Considering a similar question than in Generalized eigenvalue problem with nonsymmetric, positive definite matrices: Let $A,B \in \mathbb{R}^{n\times n}$ be matrices, which
- have real entries,
- are positive definite (i.e. $\forall x \in \mathbb{R}\setminus\{0\}: x^\top A x > 0, x^\top B x>0$),
- are not symmetric.
Is the matrix $$ B^{-1}A $$ diagonalizable, i.e. does a regular matrix $T \in \mathbb C^{n\times n}$ exist, such that $$ B^{-1}A = T \Lambda_{B^{-1} A} T^{-1}$$ where $\Lambda_{B^{-1} A}$ is a diagonal matrix with the complex eigenvalues of $B^{-1} A?$
EDIT: In general, this statement is wrong for nonsymmetric $A$ and symmetric $B$, see comments. What assumptions on $A,B$ are needed?
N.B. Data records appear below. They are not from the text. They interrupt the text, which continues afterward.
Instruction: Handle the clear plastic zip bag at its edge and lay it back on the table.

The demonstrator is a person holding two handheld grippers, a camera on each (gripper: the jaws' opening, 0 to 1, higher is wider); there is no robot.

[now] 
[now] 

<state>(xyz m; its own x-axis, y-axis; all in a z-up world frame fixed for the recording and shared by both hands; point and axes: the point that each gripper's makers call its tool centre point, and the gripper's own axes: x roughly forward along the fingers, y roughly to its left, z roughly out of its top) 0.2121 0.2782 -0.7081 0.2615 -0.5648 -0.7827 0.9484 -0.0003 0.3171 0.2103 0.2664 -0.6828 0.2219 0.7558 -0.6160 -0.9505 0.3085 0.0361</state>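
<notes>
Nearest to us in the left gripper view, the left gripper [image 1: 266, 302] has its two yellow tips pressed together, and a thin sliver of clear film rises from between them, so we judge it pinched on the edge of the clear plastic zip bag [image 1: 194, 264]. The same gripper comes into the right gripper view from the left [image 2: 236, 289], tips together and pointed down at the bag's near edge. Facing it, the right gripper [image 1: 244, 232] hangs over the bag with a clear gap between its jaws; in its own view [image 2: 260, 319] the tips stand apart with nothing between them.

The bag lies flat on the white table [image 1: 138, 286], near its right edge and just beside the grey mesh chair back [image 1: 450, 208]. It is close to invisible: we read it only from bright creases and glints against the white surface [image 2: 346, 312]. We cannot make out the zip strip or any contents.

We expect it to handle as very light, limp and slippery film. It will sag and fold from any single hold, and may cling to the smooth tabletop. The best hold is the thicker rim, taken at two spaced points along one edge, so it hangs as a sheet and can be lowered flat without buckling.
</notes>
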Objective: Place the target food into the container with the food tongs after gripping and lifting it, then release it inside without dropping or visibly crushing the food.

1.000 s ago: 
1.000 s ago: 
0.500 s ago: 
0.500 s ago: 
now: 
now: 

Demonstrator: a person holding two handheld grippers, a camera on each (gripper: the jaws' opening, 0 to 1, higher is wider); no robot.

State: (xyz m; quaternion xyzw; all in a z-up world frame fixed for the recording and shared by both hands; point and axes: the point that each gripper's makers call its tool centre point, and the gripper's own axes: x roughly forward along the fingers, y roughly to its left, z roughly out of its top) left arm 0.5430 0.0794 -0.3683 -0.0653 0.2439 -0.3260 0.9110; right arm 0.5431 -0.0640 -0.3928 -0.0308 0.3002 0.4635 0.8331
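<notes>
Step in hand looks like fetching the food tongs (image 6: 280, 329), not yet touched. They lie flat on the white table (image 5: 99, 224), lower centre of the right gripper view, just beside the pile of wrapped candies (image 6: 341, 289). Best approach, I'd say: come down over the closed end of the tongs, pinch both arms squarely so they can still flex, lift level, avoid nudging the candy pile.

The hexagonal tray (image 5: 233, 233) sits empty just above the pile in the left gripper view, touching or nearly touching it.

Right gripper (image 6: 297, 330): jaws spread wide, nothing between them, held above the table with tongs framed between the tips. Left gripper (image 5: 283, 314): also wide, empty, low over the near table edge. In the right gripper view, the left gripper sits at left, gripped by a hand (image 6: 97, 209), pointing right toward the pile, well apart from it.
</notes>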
Would it be true for $B$ being symmetric? In this case, one can use that $B$ is diagonalizable, i.e. $B= U \Lambda_{B} U^\top$ with orthogonal $U \in \mathbb R^{n \times n}.$ Moreover, the matrix $B^{-1} A$ is positive definite. How could we proceed?
Do you have any suggestions?
Many thanks in advance!